The Best American Short Stories 1960
- Editor: Martha Foley
- Language: English
- Series: The Best American Short Stories
- Publisher: Houghton Mifflin Harcourt
- Media type: Print
- ISBN: 978-9997371287
- Preceded by: The Best American Short Stories 1959
- Followed by: The Best American Short Stories 1961

= The Best American Short Stories 1960 =

1960 short story anthology

The Best American Short Stories 1960 is a volume in The Best American Short Stories series edited by Martha Foley. The volume was published by Houghton Mifflin Harcourt.

== Background ==
The series is considered one of the "best-known annual anthologies of short fiction" and has anthologized more than 2,000 short stories, including works by some of the most famous writers in contemporary American literature.

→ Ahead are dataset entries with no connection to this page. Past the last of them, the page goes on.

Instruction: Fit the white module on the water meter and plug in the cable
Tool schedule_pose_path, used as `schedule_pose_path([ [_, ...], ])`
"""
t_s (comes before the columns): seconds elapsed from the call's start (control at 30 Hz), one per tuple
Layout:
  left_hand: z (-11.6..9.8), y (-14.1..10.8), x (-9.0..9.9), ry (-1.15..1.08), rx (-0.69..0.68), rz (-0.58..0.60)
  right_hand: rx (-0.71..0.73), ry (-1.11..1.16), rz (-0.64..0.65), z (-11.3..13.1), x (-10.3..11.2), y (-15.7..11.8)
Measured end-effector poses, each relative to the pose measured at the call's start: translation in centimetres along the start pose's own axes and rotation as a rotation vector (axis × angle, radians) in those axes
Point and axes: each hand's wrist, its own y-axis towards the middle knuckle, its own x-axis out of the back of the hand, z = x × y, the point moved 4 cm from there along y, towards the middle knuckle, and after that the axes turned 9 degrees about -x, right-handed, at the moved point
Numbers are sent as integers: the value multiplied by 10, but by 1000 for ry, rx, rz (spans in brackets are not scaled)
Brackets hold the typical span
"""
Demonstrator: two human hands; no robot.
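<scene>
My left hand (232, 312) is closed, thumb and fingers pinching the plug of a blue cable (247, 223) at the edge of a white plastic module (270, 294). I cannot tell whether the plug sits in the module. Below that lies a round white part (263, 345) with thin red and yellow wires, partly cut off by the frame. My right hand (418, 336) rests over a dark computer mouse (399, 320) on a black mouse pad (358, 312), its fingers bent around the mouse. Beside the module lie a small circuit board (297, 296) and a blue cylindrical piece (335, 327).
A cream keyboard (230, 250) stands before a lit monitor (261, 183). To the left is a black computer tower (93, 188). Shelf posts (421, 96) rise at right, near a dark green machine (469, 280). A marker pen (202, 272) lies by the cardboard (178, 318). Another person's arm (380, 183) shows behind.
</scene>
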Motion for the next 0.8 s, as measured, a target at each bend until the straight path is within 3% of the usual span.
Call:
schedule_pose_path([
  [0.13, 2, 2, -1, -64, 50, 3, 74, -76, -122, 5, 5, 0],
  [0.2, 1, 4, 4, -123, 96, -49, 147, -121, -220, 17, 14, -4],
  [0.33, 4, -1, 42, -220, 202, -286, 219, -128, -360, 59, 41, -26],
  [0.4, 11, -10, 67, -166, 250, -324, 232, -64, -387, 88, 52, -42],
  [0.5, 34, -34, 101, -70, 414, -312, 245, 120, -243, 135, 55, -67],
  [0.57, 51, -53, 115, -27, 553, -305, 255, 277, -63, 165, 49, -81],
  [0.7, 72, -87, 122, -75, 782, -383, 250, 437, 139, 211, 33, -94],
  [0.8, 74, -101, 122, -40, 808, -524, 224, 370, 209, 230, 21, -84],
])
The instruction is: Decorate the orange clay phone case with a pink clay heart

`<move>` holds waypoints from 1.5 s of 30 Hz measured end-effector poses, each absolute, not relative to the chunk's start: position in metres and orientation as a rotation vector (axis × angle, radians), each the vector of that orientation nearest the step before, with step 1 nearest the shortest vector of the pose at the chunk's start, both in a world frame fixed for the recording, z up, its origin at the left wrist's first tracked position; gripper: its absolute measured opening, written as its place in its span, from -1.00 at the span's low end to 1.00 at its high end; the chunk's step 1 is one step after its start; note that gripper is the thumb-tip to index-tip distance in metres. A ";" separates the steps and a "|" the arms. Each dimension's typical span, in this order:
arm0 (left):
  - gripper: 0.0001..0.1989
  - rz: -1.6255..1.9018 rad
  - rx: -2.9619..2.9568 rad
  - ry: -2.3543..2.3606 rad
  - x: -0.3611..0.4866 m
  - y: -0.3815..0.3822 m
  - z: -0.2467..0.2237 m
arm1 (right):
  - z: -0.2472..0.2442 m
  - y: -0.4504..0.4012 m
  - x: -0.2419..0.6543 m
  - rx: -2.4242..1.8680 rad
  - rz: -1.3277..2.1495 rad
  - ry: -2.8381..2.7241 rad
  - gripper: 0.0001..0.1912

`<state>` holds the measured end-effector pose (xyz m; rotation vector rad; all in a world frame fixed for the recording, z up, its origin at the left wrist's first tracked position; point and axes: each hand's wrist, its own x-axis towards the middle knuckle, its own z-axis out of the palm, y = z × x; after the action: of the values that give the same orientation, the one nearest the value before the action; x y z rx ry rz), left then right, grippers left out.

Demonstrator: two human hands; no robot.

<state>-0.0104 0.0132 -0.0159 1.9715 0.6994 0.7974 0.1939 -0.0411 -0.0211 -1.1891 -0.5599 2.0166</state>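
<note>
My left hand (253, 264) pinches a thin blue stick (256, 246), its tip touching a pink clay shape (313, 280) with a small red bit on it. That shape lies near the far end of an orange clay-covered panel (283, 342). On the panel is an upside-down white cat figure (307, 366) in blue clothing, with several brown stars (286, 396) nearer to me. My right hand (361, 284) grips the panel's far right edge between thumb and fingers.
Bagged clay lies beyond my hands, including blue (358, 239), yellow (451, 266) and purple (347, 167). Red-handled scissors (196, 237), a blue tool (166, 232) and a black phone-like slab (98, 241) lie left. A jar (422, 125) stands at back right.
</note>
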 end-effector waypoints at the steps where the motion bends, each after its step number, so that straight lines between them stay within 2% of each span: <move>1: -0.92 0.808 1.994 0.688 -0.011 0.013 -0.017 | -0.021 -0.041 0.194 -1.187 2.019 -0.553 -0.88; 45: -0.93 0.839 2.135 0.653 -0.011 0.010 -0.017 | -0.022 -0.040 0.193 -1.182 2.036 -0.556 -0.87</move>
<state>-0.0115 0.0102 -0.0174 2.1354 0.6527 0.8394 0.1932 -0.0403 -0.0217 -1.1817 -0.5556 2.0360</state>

In particular, the Willa Cather Review wrote that The Best American Short Stories series "became a repository of values" for creative writing programs, college libraries, and literary magazines. The Los Angeles Times, reflecting on the hundred-year anniversary of the series, noted that it eventually became an "institution" itself, often being taught in classrooms.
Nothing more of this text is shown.